■ INFORMATION SHOWN
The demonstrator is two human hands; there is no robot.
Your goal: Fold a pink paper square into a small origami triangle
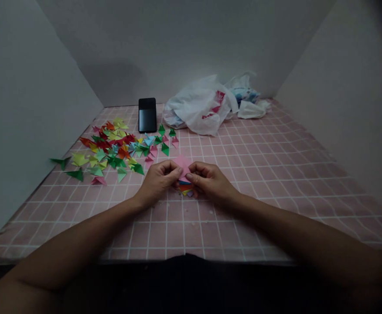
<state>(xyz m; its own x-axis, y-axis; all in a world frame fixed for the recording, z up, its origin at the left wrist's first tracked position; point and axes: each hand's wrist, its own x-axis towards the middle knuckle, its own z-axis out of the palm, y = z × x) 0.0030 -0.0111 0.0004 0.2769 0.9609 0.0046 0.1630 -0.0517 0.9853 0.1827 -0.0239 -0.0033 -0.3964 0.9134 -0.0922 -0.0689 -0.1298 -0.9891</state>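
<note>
Thumb and fingers of the left hand point(161, 178) and right hand point(211, 179) pinch a pink paper point(182, 164) from either side; it lies between them, neither hand nearer, its long axis unclear. Coloured sheets point(185, 188) show at the paper's near edge; folded paper shapes point(115, 162) spread to its left, a phone point(147, 120) and plastic bag point(197, 109) beyond it.

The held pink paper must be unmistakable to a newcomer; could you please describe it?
At the pink checked tablecloth, find the left hand and right hand. The pink paper is held between them, above blue, orange and yellow papers. Pink sets it apart from those; being held, from the folded pink pieces.
</note>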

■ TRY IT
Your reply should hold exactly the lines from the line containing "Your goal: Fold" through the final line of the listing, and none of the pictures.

■ SOLUTION FOR THIS PROBLEM
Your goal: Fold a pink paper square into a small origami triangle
<state>(xyz m; its own x-axis, y-axis; all in a world frame fixed for the recording, z up, its origin at the left wrist's first tracked position; point and axes: each hand's wrist, its own x-axis towards the middle knuckle, its own z-axis out of the palm, y = z × x) 0.0030 -0.0111 0.0004 0.2769 0.9609 0.0046 0.1630 -0.0517 0.9853 0.1827 -0.0239 -0.0033 -0.3964 0.9134 -0.0922 -0.0689 -0.1298 -0.9891</state>
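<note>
Thumb and fingers of the left hand point(161, 178) and right hand point(211, 179) pinch a pink paper point(182, 164) from either side; it lies between them, neither hand nearer, its long axis unclear. Coloured sheets point(185, 188) show at the paper's near edge; folded paper shapes point(115, 162) spread to its left, a phone point(147, 120) and plastic bag point(197, 109) beyond it.

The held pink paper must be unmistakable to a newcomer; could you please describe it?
At the pink checked tablecloth, find the left hand and right hand. The pink paper is held between them, above blue, orange and yellow papers. Pink sets it apart from those; being held, from the folded pink pieces.
</note>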

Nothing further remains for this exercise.